### [TRY IT]
State how many lines of the entries hold the string "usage", and nothing more.

### [DATA PROVIDED]
= = =

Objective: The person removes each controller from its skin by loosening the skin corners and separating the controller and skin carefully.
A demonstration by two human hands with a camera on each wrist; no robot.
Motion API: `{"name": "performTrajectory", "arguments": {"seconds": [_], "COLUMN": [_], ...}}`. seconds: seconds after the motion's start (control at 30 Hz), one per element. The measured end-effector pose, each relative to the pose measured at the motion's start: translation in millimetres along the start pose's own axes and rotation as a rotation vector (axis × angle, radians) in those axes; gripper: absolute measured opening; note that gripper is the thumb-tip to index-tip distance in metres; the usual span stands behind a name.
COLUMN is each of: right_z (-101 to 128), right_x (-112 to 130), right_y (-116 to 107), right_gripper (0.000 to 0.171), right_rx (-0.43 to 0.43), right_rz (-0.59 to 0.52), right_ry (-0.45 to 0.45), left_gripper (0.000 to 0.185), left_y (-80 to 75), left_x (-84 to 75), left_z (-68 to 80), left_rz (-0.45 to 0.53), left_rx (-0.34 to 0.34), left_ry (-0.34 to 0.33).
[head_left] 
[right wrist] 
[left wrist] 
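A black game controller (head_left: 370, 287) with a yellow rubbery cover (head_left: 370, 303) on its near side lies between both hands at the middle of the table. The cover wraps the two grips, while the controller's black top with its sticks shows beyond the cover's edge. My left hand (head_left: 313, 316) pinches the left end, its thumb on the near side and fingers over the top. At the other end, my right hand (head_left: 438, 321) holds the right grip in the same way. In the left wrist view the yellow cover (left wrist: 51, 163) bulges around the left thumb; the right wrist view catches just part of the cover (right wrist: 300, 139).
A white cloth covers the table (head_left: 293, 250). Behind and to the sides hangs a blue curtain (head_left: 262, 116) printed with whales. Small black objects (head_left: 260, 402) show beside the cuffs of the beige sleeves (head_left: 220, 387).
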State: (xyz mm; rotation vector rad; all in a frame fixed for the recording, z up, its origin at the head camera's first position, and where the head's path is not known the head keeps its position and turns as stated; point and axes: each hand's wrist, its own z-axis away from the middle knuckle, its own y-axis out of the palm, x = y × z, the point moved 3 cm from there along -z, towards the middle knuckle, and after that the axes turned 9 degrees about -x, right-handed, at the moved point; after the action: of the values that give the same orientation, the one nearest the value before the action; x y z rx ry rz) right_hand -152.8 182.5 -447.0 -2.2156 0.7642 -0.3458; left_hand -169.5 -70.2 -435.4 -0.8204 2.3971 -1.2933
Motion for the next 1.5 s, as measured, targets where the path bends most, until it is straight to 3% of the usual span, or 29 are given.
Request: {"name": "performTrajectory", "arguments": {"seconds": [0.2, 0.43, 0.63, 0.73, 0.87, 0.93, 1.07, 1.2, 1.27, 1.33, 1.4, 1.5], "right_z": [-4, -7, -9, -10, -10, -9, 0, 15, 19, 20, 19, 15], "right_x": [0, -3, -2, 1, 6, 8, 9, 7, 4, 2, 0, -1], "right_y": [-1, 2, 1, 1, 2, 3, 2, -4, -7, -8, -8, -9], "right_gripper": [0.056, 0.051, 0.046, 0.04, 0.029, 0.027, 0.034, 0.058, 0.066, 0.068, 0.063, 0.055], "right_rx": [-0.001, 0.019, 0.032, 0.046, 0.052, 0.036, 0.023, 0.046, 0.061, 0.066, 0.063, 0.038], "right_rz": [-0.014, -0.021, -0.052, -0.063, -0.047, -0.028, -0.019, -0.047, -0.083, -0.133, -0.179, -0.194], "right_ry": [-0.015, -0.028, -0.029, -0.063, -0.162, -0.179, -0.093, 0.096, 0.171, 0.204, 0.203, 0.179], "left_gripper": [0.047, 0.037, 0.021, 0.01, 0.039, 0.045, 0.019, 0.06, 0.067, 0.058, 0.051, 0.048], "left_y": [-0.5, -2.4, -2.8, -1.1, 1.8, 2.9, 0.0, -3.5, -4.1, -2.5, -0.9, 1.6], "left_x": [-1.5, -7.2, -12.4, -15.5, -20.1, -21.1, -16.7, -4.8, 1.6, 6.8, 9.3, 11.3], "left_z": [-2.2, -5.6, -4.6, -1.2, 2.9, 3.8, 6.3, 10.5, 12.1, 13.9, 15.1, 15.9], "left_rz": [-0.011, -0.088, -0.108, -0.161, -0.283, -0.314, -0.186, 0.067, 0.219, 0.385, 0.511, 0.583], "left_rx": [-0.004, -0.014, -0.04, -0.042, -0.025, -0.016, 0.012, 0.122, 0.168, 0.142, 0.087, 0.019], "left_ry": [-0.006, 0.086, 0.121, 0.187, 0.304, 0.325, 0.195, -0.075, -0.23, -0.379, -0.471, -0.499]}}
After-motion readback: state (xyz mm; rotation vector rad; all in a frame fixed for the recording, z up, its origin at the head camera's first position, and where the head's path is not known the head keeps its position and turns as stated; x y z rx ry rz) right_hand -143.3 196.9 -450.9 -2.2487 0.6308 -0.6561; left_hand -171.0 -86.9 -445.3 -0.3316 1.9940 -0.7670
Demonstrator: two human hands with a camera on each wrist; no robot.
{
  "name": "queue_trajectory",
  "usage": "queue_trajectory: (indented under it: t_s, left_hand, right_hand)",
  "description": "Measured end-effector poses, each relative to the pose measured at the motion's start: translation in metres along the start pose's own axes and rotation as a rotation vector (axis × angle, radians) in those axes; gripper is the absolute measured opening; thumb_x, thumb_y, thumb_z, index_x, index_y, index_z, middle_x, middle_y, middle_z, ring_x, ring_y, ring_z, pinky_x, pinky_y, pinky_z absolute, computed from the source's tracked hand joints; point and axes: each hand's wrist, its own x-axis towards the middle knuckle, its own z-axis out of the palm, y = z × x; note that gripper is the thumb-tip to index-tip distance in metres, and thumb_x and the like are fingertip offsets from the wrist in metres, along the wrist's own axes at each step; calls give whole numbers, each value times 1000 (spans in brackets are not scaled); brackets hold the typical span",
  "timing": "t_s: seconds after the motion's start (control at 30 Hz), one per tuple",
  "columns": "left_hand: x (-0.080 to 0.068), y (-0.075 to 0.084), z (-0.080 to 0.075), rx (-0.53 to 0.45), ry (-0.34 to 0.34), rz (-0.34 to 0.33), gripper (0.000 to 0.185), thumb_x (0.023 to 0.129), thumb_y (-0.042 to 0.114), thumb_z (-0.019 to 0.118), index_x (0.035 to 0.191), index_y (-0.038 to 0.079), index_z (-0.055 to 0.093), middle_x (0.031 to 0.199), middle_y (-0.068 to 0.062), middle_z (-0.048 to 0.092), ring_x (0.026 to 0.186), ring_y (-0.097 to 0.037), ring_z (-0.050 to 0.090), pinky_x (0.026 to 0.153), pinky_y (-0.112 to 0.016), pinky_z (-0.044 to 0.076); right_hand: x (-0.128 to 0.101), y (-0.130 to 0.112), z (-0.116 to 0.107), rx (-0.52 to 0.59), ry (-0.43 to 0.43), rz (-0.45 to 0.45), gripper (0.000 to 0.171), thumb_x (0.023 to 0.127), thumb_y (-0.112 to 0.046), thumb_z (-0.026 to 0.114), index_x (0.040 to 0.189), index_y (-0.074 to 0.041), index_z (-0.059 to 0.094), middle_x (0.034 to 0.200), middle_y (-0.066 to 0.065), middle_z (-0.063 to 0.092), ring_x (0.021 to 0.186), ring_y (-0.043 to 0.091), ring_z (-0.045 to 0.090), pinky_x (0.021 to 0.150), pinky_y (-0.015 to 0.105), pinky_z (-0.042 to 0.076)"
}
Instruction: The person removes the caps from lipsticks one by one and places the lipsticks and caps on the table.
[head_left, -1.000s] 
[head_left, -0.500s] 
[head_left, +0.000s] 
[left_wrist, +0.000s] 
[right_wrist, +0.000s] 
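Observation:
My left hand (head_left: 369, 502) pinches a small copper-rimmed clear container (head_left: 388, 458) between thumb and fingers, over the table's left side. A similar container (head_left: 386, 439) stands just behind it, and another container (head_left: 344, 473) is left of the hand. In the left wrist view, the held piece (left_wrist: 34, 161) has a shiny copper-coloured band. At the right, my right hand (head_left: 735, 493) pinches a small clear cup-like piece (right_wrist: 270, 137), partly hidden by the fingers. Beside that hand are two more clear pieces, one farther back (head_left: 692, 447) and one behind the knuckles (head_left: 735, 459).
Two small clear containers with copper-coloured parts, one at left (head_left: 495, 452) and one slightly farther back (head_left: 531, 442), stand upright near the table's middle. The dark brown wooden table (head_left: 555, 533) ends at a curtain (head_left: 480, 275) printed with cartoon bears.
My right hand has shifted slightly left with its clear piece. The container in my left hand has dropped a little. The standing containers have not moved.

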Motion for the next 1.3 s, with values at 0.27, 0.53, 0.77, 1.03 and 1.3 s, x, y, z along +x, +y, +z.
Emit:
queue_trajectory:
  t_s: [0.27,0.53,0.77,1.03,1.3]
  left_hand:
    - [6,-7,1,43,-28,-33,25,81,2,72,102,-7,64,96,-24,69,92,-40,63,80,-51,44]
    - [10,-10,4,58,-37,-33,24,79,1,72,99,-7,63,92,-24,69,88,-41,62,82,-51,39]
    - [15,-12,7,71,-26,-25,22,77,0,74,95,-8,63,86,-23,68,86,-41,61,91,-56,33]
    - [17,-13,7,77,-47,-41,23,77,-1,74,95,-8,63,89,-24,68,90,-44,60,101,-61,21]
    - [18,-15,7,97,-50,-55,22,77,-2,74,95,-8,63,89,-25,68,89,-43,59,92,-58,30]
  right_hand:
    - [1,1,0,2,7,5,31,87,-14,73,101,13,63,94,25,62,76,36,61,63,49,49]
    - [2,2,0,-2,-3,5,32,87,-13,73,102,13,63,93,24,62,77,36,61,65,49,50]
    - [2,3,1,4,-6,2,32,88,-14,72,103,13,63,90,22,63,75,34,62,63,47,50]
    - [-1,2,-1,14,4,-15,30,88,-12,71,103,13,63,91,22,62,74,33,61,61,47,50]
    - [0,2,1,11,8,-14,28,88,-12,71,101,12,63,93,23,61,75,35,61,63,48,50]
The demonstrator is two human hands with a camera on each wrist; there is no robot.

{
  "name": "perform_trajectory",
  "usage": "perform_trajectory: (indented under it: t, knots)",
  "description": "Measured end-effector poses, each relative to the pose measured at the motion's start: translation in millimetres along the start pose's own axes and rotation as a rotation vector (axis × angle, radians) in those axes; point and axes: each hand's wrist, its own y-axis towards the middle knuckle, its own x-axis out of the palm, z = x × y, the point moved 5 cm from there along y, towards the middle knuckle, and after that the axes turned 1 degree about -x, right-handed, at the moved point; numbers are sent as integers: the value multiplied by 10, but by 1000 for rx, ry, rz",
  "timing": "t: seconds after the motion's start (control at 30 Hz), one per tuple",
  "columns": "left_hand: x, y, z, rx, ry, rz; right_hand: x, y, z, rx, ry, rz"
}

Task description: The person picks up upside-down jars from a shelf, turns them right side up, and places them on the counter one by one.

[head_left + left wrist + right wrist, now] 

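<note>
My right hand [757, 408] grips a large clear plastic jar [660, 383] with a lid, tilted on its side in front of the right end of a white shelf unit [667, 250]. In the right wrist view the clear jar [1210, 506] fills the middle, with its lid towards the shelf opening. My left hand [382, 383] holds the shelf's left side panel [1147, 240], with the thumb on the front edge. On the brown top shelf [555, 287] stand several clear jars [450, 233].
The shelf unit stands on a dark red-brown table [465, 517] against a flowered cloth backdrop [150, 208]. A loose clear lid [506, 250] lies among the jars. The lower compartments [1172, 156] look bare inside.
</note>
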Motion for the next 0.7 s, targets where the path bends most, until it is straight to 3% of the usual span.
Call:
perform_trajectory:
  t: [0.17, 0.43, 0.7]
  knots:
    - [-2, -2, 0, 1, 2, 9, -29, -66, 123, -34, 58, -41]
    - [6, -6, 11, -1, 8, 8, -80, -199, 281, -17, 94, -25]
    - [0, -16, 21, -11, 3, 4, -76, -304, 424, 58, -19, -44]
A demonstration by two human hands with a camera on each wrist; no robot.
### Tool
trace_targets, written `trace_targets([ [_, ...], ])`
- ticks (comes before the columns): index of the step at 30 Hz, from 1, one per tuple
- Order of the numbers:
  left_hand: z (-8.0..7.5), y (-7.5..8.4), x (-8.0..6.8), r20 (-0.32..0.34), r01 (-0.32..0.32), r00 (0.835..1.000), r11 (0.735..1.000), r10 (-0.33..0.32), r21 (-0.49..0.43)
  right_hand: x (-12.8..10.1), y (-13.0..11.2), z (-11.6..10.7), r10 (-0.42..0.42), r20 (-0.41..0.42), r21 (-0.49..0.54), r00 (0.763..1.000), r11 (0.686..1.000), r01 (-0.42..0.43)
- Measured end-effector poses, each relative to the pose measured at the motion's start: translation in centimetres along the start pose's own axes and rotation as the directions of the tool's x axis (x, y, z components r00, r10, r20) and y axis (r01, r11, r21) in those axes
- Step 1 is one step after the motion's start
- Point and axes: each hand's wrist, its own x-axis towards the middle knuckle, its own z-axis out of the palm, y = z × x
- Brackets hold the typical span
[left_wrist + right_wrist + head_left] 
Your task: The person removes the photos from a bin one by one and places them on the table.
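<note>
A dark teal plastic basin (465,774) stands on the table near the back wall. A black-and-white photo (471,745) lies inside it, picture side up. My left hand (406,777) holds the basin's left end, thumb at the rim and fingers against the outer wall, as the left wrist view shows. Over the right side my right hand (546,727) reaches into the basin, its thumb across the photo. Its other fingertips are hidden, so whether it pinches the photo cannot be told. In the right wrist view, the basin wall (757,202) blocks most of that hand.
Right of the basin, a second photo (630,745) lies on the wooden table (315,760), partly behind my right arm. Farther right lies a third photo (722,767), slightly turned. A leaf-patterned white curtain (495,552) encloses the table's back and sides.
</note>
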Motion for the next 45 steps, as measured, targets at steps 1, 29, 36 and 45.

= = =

### [ANSWER SECTION]
2